OnionNet: Single-View Depth Prediction and Camera Pose Estimation for Unlabeled Video
Tianhao Gu,Zhe Wang,Dongdong Li,Hai Yang,Wenli Du,Yangming Zhou
DOI: https://doi.org/10.1109/tcds.2020.3042521
IF: 4.546
2021-12-01
IEEE Transactions on Cognitive and Developmental Systems
Abstract:In real scenes, humans can easily infer their positions and distances from other objects with their own eyes. To make the robots have the same visual ability, this article presents an unsupervised OnionNet framework, including LeafNet and ParachuteNet, for single-view depth prediction and camera pose estimation. In OnionNet, for speeding up OnionNet's convergence and concretizing objects against the gradient locality and moving objects in videos, LeafNet adopts two decoders and enhanced upconvolution modules.
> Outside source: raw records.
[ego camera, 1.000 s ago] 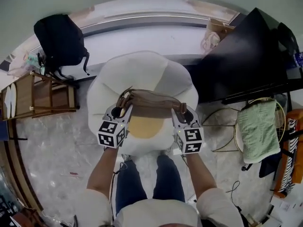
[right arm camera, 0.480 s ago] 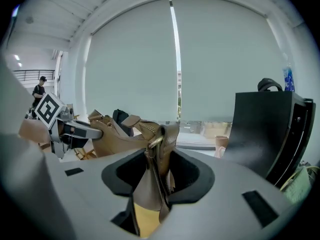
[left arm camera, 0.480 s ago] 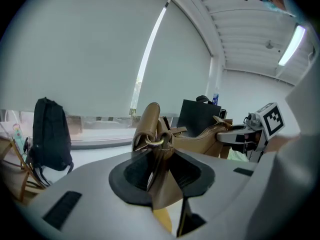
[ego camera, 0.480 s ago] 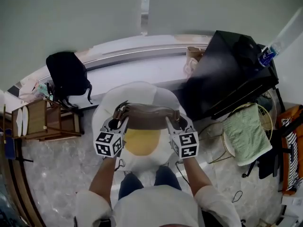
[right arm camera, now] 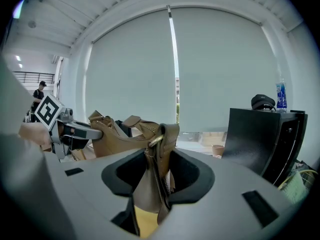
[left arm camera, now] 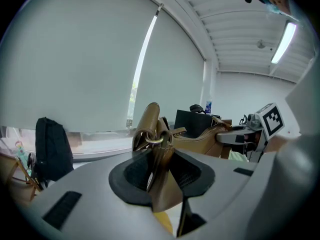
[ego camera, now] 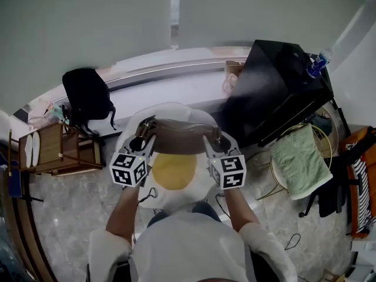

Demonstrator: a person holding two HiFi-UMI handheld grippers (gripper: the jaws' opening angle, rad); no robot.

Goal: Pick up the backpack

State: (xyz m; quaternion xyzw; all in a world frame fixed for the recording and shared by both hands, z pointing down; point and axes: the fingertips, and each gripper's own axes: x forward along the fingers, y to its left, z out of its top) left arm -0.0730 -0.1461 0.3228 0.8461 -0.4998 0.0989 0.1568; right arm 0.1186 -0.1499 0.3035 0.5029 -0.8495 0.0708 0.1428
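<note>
A brown leather bag [ego camera: 179, 140] hangs stretched between my two grippers, above a white cushion with a yellow centre [ego camera: 174, 172]. My left gripper [ego camera: 143, 140] is shut on the bag's left end by its strap ring. In the left gripper view the brown leather [left arm camera: 156, 149] is pinched between the black pads of the left gripper [left arm camera: 161, 176]. My right gripper [ego camera: 215, 141] is shut on the right end. In the right gripper view the folded leather and ring [right arm camera: 159, 149] sit in the jaws of the right gripper [right arm camera: 156, 179], and the bag's body [right arm camera: 117, 136] runs off to the left.
A black backpack [ego camera: 87, 96] leans by the window ledge at left, next to a wooden rack [ego camera: 56, 151]. A black cabinet [ego camera: 276, 93] with a bottle [ego camera: 314, 66] on it stands at right. A green towel [ego camera: 296, 160] lies on a wire stool.
Both grippers have risen together with the brown bag between them, which now hangs higher above the cushion. The head view shows more wall and window blind.
</note>
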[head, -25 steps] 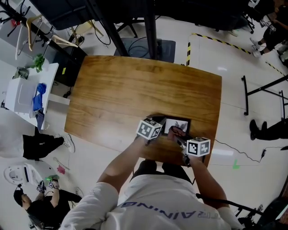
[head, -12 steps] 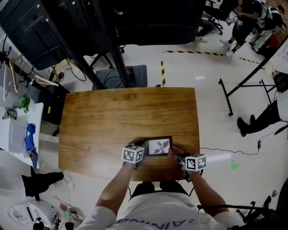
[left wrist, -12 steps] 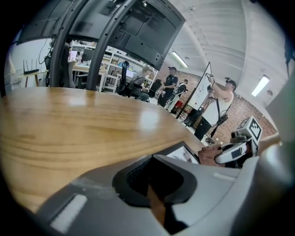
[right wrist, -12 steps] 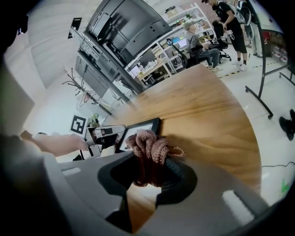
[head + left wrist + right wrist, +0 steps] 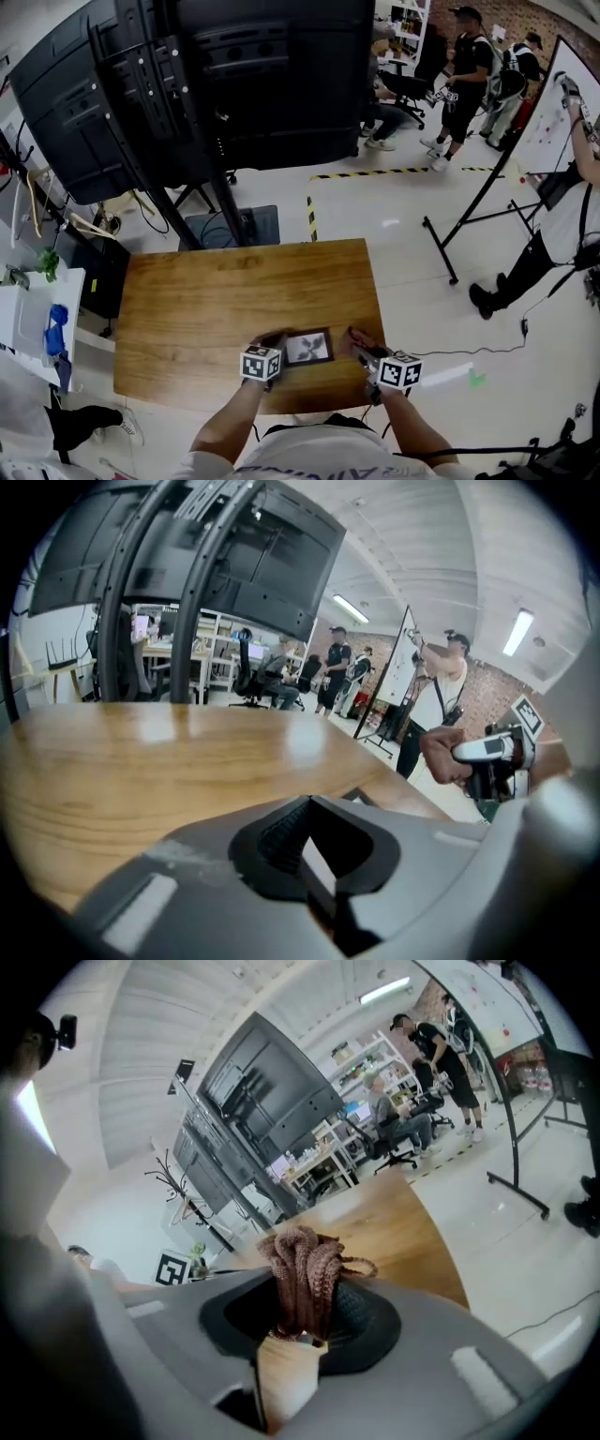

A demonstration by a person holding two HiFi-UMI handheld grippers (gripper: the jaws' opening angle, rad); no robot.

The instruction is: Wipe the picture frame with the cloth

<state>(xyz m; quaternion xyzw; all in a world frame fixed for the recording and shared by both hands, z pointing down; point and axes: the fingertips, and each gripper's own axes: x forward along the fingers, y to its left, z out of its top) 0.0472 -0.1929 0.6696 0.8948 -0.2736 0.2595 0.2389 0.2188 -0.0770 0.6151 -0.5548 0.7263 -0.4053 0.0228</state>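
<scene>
Down at the 6 o'clock edge of the brown wooden table [image 5: 234, 291] lies the small dark-rimmed picture frame [image 5: 307, 347]. At its 9 o'clock the left gripper [image 5: 314, 855] pinches its edge; at 3 o'clock the right gripper [image 5: 300, 1324] clamps a brown braided cloth [image 5: 305, 1274].

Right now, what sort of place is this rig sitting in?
Probably a shared lab or workshop, not a home: a big black display on a floor stand, a whiteboard on legs, and yellow-black hazard tape on the floor beyond the wooden table.
</scene>
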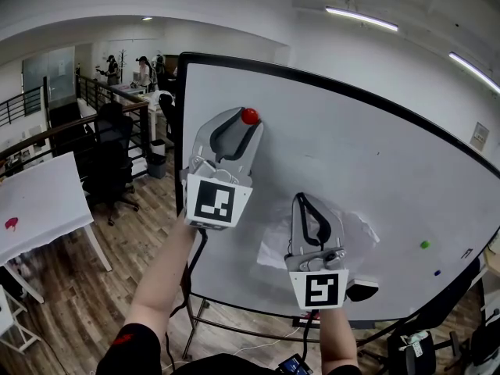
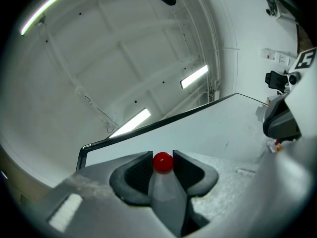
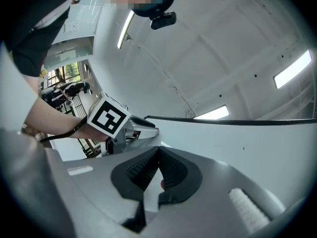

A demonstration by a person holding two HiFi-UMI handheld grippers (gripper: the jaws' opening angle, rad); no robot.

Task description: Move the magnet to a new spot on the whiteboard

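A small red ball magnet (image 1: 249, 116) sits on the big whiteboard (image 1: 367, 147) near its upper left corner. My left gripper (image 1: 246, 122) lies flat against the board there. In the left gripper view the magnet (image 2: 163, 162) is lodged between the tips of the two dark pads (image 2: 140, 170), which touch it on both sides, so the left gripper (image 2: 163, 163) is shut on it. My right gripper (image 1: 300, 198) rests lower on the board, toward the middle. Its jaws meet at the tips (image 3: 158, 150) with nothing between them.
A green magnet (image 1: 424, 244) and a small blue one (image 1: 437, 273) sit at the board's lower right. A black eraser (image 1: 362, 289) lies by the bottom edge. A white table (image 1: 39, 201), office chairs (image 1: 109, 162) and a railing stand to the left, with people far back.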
Meanwhile, for improving the robustness of fast camera movement and rotation, ParachuteNet uses and integrates three pose networks to estimate multiview camera pose parameters by combining with the modified image preprocess. Different from existing methods, single-view depth prediction and camera pose estimation are trained view by view, where the variations between views is gradual reduction of view range and outer pixels disappear in next view, similar to onion peeling. Moreover, the LeafNet is optimized with pose parameter from each pose network in turn. Experimental results on the KITTI data set show the outstanding effectiveness of our method: single-view depth performs better than most supervised and unsupervised methods which contain two same subtasks, and pose estimation gets the state-of-the-art performance compared with existing methods under the comparable input settings.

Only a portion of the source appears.